Quatre principes structurent cette perspective critique : la preuve par la pratique, le non-savoir pré-établi des évaluateurs, la prise en compte de l’intersubjectivité, la dimension politique de l’évaluation. Le second objet de cet axe concerne la construction d’un outil d’évaluation spécifique des processus de symbolisation à partir des logiques du jeu inhérent aux dispositifs de soin psychique, ce au niveau national et international.

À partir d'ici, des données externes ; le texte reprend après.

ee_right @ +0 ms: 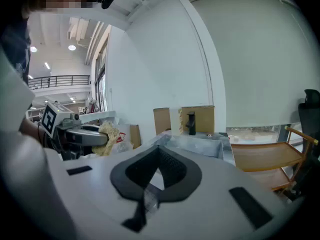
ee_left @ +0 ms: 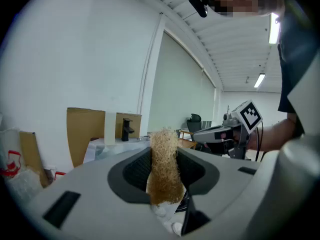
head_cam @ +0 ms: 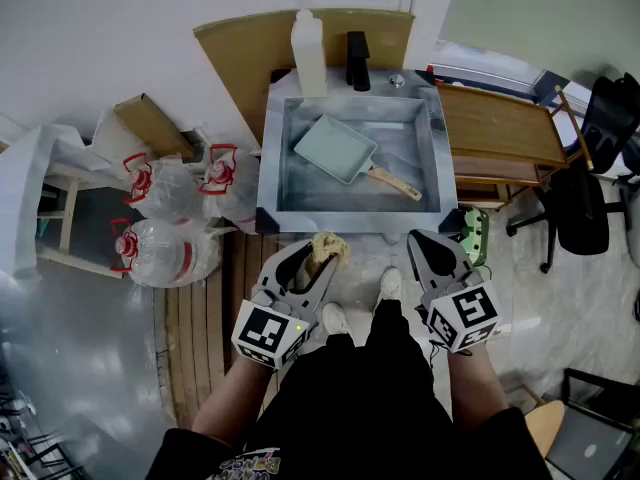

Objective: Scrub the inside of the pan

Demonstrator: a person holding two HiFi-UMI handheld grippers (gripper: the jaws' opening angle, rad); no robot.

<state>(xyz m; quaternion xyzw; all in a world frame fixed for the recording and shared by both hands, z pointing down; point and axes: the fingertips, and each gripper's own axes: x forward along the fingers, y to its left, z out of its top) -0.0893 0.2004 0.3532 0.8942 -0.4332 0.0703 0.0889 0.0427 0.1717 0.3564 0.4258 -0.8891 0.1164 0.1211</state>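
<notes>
Your left gripper point(head_cam: 316, 260) is clamped on the soft, springy scrubber point(ee_left: 164, 166) and your right gripper point(head_cam: 432, 244) is closed empty, so steady the probably light, slippery pan point(head_cam: 335, 148), lying tilted in the sink point(head_cam: 268, 163), by its wooden handle point(head_cam: 396, 181).

Left claw point(head_cam: 318, 256): light grey moulded plastic shell, tapering to point, dark inner recess. Right claw point(head_cam: 424, 240): same grey shell, same shape. Black ribbed pads point(ee_right: 172, 168) line jaws. Black rectangular slots point(ee_right: 245, 204) sunk in shell top. White cube with black square markers point(head_cam: 268, 333) at rear of left claw, small green light on its edge. Matching marker cube point(head_cam: 470, 313) on right claw. Person: black clothing point(head_cam: 370, 398), coloured print point(head_cam: 250, 463) on top, white shoes point(head_cam: 335, 318). Small black head-mounted camera point(ee_left: 198, 5).
</notes>
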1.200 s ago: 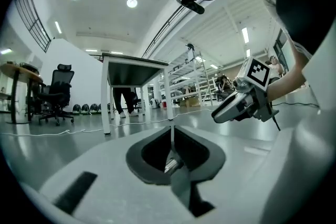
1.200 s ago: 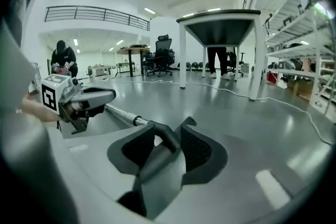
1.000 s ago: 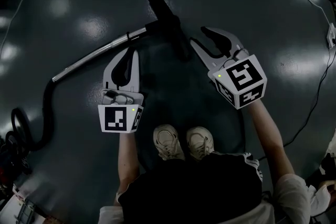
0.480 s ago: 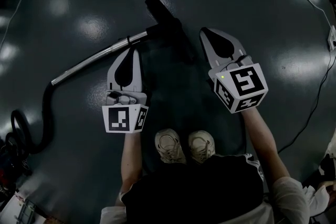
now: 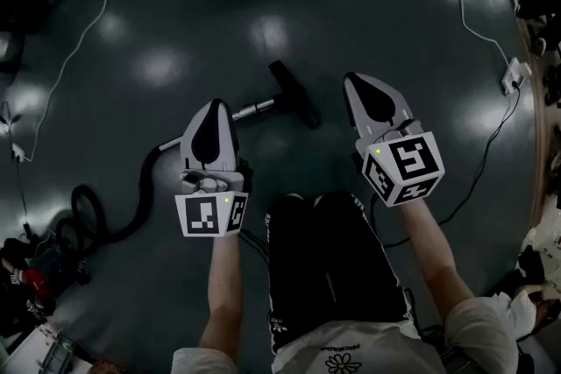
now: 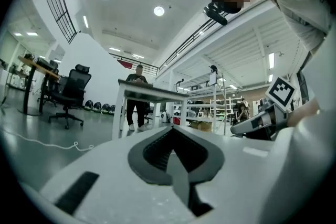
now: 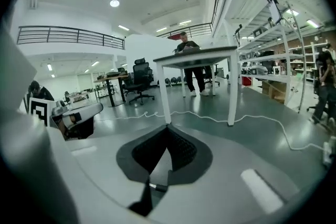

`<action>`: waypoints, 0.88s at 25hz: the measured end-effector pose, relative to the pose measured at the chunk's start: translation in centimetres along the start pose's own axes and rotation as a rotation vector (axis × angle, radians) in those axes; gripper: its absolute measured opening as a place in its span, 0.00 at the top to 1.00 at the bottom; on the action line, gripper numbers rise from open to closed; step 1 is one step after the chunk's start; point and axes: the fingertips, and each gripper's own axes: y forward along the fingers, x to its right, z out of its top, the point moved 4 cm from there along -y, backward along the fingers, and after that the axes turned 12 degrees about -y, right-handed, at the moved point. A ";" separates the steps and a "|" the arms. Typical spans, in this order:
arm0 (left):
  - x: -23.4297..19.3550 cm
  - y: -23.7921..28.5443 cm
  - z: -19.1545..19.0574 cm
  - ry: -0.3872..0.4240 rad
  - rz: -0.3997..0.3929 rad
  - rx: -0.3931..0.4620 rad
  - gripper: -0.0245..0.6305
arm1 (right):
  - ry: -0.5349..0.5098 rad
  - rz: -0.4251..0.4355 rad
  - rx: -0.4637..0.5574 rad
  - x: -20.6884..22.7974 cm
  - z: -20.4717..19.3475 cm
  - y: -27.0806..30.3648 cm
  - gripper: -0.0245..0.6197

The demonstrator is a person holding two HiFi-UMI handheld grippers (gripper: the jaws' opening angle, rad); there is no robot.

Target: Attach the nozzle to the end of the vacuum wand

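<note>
L gripper [image 5: 216,104] & R gripper [image 5: 351,79] lifted away from nozzle [image 5: 294,92], both shut.

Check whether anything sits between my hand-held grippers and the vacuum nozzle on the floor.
Nothing visible does. The nozzle lies on the floor at the end of the wand, in plain sight between the left hand-held gripper and the right hand-held gripper, both shut and empty.

Dark glossy floor [image 5: 289,4]: vacuum wand [image 5: 254,109], nozzle [image 5: 294,94] at its end, black hose [image 5: 140,197], white cable [image 5: 79,57].
</note>
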 end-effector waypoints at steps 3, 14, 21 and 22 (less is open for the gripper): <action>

Médiations thérapeutiques et approche psychanalytique de la création

Coordinateur : Vincent DI ROCCO
L’Axe Médiations thérapeutiques et approche psychanalytique de la création se consacre aux dispositifs de soin fondamentaux pratiqués principalement en institution à tous les âges de la vie. Ces médiations à support artistique souvent, mais pas seulement, sont répandues. L’objectif est d’étudier à travers elles les processus de création dans la perspective psychanalytique aux différents âges de la vie. Le public concerné est la plupart du temps résistant aux dispositifs de soin traditionnels. La recherche s’organise à partir des mouvements transférentiels, sur le médium, sur le cadre, sur le groupe, etc. et vise à évaluer les processus de symbolisation et la part de travail psychique mobilisée par la sensorialité et la motricité des sujets. Deux objectifs centraux sont poursuivis : fonder une métapsychologie des médiations thérapeutiques d’une part, étudier le modèle du jeu dans les médiations : son pouvoir de communication, cathartique, sensoriel. L’axe prend appui sur les travaux de l’axe « Évaluation clinique des dispositifs » en cela.
Sont mobilisés des savoirs antérieurs construits au sein de l’unité CRPPC sur l’approche psychanalytique du groupe, sur la création et le processus créateur qui sont mis au service de l’étude des médiations thérapeutiques chez des sujets en grande difficulté psychique.